• What is needed: Where the data below contains pictures, omit them; output the rest word for word.
■ ■ ■
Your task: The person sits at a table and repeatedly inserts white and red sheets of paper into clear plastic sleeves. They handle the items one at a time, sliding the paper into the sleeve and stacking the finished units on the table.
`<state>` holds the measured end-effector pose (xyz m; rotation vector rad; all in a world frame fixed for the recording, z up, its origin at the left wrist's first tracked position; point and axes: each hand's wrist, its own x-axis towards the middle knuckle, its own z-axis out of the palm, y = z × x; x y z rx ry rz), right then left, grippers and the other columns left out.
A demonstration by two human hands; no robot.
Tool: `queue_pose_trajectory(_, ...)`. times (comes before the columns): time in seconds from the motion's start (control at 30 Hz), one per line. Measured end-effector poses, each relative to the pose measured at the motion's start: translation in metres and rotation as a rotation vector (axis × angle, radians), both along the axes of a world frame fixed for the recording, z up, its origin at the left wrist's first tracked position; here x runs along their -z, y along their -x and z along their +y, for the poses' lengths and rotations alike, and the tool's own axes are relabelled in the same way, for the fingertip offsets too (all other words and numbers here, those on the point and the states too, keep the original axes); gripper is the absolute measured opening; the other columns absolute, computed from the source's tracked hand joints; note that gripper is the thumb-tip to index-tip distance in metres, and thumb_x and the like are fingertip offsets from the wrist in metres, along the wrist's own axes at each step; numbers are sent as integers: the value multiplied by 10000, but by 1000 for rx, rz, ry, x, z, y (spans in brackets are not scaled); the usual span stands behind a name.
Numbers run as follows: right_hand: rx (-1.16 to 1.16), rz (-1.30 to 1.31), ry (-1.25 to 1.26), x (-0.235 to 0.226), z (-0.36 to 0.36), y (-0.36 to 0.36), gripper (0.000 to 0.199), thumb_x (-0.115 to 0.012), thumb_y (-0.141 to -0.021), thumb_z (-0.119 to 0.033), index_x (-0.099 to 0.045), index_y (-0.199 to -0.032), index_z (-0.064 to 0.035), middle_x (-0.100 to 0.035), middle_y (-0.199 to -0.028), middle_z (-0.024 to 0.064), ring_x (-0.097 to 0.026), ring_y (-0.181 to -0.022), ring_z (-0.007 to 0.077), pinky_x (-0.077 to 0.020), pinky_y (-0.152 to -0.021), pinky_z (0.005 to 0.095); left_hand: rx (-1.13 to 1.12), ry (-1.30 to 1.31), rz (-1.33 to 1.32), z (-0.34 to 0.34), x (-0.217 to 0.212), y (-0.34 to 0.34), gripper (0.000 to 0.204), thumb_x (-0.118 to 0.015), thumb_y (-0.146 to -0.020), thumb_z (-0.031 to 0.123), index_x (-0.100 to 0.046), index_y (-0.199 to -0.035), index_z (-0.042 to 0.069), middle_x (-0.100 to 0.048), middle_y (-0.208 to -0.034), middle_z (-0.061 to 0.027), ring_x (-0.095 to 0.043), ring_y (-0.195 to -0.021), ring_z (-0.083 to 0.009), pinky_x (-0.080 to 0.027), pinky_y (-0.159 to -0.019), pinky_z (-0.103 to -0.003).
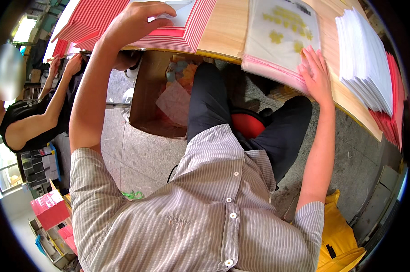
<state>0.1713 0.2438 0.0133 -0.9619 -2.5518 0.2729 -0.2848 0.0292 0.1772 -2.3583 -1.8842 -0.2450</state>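
Observation:
My left hand [139, 20] reaches up and left, fingers curled over the top sheet of a fanned stack of red envelopes [96, 18] on the wooden table [223, 27], touching a white sheet [182, 13] there. My right hand [316, 72] lies flat, fingers spread, on a pile of clear sleeves with yellow flower stickers [282, 31] and a pink edge near the table's front edge. It grips nothing.
A tall stack of white sheets over red envelopes [368, 63] sits at the right. An open cardboard box [162, 99] stands under the table by my knees. Another person [37, 109] works at the left. A yellow bag [341, 235] lies at the lower right.

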Motion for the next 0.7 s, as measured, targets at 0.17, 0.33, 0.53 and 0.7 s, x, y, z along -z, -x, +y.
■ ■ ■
• Solution to this problem:
Your task: The person sits at a table and repeatedly inserts white and red sheets of paper into clear plastic sleeves. They handle the items one at a time, sliding the paper into the sleeve and stacking the finished units on the table.
`<state>` holds the measured end-effector pose (xyz m; rotation vector rad; all in a world frame fixed for the recording, z up, its origin at the left wrist's first tracked position; point and axes: each hand's wrist, its own x-axis towards the middle knuckle, its own z-axis out of the palm, y = z × x; x y z rx ry rz), right then left, grippers and the other columns left out.
A demonstration by two human hands; no robot.
Tool: `queue_pose_trajectory(_, ...)`. times (comes before the columns): time in seconds from the motion's start (control at 30 Hz), one per line. Measured end-effector poses, each relative to the pose measured at the motion's start: translation in metres and rotation as a rotation vector (axis × angle, radians), both along the axes of a world frame fixed for the recording, z up, its origin at the left wrist's first tracked position; here x runs along their -z, y along their -x and z along their +y, for the poses' lengths and rotations alike, and the tool's own axes are relabelled in the same way, for the fingertip offsets too (all other words and numbers here, those on the point and the states too, keep the original axes); gripper is the absolute measured opening; the other columns absolute, computed from the source's tracked hand joints; note that gripper is the thumb-tip to index-tip distance in metres, and thumb_x and the like are fingertip offsets from the wrist in metres, along the wrist's own axes at each step; numbers are sent as integers: the value multiplied by 10000, but by 1000 for rx, rz, ry, x, z, y (spans in brackets are not scaled); the usual span stands behind a name.
Numbers run as follows: right_hand: rx (-1.16 to 1.16), rz (-1.30 to 1.31), ry (-1.25 to 1.26), x (-0.235 to 0.226), z (-0.36 to 0.36), y (-0.36 to 0.36), gripper (0.000 to 0.199), thumb_x (-0.115 to 0.012), thumb_y (-0.141 to -0.021), thumb_z (-0.119 to 0.033), index_x (-0.099 to 0.045), index_y (-0.199 to -0.032), index_z (-0.064 to 0.035), middle_x (-0.100 to 0.035), middle_y (-0.199 to -0.028), middle_z (-0.024 to 0.064), ring_x (-0.097 to 0.026), ring_y (-0.181 to -0.022), ring_z (-0.007 to 0.077), pinky_x (-0.077 to 0.020), pinky_y (-0.152 to -0.021), pinky_z (0.005 to 0.095); left_hand: rx (-1.13 to 1.12), ry (-1.30 to 1.31), rz (-1.33 to 1.32), z (-0.34 to 0.34), x (-0.217 to 0.212), y (-0.34 to 0.34), gripper (0.000 to 0.204), thumb_x (-0.118 to 0.015), thumb_y (-0.146 to -0.020), thumb_z (-0.031 to 0.123), index_x (-0.100 to 0.046), index_y (-0.199 to -0.035), index_z (-0.042 to 0.069), middle_x (-0.100 to 0.048), middle_y (-0.208 to -0.034), middle_z (-0.061 to 0.027), ring_x (-0.095 to 0.043), ring_y (-0.195 to -0.021), ring_z (-0.083 to 0.009), pinky_x (-0.080 to 0.027), pinky_y (-0.159 to -0.019), pinky_z (-0.103 to -0.003).
<state>0.1713 0.2438 0.0133 -0.9619 -2.5518 0.2729 -0.2848 0.0292 0.1772 -2.3583 -1.8842 -0.2450</state>
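Observation:
My left hand [139, 20] reaches up and left, fingers curled over the top sheet of a fanned stack of red envelopes [96, 18] on the wooden table [223, 27], touching a white sheet [182, 13] there. My right hand [316, 72] lies flat, fingers spread, on a pile of clear sleeves with yellow flower stickers [282, 31] and a pink edge near the table's front edge. It grips nothing.
A tall stack of white sheets over red envelopes [368, 63] sits at the right. An open cardboard box [162, 99] stands under the table by my knees. Another person [37, 109] works at the left. A yellow bag [341, 235] lies at the lower right.
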
Motion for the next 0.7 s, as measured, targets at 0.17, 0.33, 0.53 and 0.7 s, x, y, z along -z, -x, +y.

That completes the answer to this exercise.